Le monde ou rien / Olivier El Khoury

© Gérard Dubois

Au coin de la place Flagey, en face de la pompe à essence, y a un Paki tenu par un Indien un peu mystique, la soixantaine : c’est mon ostéo. Sans blague. J’ai découvert ça un soir, l’ivresse sur un fil, je rachetais une cannette pour chaque main libre, garder l’équilibre. Ça paraît loin, l’époque. Y a des oiseaux qui sortaient des enceintes, à l’intérieur de son shop, j’ai dit c’est feng-shui ça, en pointant la musique, il a répondu oui, ça aide pour les chakras. Je lui ai rallumé sa clope mal roulée en souriant. Il m’a fait m’asseoir sur son tabouret, il m’a calé une pierre sous le cul et il m’a mis sa grosse main chaude de padre dans le dos et il a reparlé des chakras, l’énergie, tu sens ? Oui. Je fermais les yeux, j’entendais les clients qui défilaient, le bruit de la caisse, le tintement des pièces. Ensuite, il m’a allongé dans la réserve, mes pieds qui débordaient dans le magasin, et il m’a craqué le dos dans tous les sens, après, j’étais comme sorti de l’emballage.
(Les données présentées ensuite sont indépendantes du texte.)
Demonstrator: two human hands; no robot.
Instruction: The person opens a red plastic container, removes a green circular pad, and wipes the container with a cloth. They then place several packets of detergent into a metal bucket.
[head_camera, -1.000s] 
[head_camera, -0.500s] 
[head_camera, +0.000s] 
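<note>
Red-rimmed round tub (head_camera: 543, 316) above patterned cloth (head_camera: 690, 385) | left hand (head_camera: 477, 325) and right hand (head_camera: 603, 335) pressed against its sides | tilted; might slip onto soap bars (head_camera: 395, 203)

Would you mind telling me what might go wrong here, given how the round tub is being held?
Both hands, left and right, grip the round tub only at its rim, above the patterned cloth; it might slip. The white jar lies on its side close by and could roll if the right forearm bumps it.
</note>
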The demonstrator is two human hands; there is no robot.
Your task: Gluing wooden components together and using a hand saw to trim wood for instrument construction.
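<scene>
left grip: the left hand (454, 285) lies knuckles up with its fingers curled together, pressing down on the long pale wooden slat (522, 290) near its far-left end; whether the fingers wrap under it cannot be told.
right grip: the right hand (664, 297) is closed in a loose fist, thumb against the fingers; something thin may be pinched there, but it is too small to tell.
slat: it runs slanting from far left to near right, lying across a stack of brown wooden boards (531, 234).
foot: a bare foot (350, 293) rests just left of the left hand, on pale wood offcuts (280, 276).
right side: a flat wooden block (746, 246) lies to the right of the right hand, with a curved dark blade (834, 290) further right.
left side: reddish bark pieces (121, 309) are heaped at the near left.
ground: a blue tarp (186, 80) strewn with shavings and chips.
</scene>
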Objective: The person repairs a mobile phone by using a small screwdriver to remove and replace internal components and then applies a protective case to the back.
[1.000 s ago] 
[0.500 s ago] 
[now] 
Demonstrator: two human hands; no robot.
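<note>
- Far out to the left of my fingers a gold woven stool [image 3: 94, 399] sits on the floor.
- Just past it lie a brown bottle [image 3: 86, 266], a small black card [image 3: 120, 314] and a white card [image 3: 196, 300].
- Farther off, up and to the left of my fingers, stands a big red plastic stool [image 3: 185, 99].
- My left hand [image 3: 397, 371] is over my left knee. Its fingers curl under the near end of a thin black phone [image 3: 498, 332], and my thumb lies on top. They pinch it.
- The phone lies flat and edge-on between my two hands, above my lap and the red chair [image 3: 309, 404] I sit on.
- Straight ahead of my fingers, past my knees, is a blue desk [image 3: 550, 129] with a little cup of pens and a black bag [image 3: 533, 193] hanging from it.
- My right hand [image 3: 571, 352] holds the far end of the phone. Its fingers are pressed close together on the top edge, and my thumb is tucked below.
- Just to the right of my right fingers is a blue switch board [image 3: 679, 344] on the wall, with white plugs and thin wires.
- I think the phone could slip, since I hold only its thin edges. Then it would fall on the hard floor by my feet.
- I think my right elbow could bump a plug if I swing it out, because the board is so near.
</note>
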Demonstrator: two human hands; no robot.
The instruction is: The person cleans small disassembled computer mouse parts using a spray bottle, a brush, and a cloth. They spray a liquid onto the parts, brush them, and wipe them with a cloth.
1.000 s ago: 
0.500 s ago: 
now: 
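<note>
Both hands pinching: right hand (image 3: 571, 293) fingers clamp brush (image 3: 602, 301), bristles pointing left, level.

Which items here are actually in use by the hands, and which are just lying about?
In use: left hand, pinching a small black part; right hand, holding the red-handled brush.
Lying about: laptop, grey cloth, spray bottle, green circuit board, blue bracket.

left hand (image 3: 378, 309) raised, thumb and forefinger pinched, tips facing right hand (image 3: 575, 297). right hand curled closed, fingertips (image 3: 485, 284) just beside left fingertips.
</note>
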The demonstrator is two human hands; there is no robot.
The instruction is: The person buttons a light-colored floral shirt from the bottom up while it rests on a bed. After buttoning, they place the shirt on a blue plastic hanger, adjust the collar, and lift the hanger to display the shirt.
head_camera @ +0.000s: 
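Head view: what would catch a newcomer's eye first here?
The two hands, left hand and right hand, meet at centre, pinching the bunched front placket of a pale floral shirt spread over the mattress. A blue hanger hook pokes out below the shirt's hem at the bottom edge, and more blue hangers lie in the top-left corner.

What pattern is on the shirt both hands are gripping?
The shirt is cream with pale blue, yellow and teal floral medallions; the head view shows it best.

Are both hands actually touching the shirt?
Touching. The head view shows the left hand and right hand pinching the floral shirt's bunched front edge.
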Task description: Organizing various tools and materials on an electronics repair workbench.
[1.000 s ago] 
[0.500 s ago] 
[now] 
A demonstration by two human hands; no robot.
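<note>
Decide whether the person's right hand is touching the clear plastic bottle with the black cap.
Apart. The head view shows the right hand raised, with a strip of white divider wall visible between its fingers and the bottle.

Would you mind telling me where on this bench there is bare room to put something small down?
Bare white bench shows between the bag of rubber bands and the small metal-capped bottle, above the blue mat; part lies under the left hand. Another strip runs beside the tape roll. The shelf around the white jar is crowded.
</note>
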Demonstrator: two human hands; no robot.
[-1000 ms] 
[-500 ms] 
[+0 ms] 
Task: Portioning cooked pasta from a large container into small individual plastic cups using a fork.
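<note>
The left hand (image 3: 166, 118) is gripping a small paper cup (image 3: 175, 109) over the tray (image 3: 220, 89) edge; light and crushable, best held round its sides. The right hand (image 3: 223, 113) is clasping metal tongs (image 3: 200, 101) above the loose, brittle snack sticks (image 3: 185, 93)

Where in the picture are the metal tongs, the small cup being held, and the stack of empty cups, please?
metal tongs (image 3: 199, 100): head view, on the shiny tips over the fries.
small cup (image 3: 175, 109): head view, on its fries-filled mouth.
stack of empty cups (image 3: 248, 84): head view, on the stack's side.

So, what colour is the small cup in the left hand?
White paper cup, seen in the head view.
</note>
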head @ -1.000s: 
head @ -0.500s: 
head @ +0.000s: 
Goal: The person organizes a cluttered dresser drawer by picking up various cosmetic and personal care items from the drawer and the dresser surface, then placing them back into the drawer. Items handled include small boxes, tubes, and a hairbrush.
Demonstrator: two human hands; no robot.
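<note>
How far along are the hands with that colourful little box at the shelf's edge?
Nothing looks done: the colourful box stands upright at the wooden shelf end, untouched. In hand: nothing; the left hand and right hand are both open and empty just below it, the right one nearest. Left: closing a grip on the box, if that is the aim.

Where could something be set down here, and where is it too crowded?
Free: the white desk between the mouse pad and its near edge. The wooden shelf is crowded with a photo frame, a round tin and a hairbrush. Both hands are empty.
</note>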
Ce matin et depuis hier, j’ai la nuque bloquée et je pense elle est des nôtres, ma nuque, confinée. J’ai retourné la nuit dans tous les sens, j’ai réussi qu’à en faire un cauchemar de douleur. Je descends chez l’Indien, à peine lavé, avec un balai dans le cou et peu de responsabilité civique. Je lui prends une cannette de cinquante et un miracle. Il m’installe sur son tabouret.

Je dis je veux être droit, pour assister à la fin du monde, depuis mon balcon.
Il dit c’est trop tard, petit.
Ça va pas, les affaires ?
Si, les affaires, bien.
Tant mieux.

Je me détends. Il me palpe le haut du dos, le cou, analyse, me manipule légèrement. Et, en scandant presque, il dit

Et si le monde avait
depuis longtemps
cessé d’exister
sans nous ?

Je réponds quoi ?
Et ça fait CRAC, putain, merci et à plus.

Je ressors, ma nuque sort du car wash et je prends le printemps en pleine gueule. Deux ans que j’ai arrêté de cloper mais un soleil pareil, dans cette ville quasi déserte, moi à nouveau neuf, un peu sale et désespéré, l’apéro dans la manche, je m’y remettrais presque. En marchant, je songe à ma nuque, qui me croit peut-être déjà mort, ma petite nuque, plus vivante que jamais.

La ville est belle, moins remplie. Et je mime une clope dans ma bouche, puis pfouuuuh j’expire vers là-haut.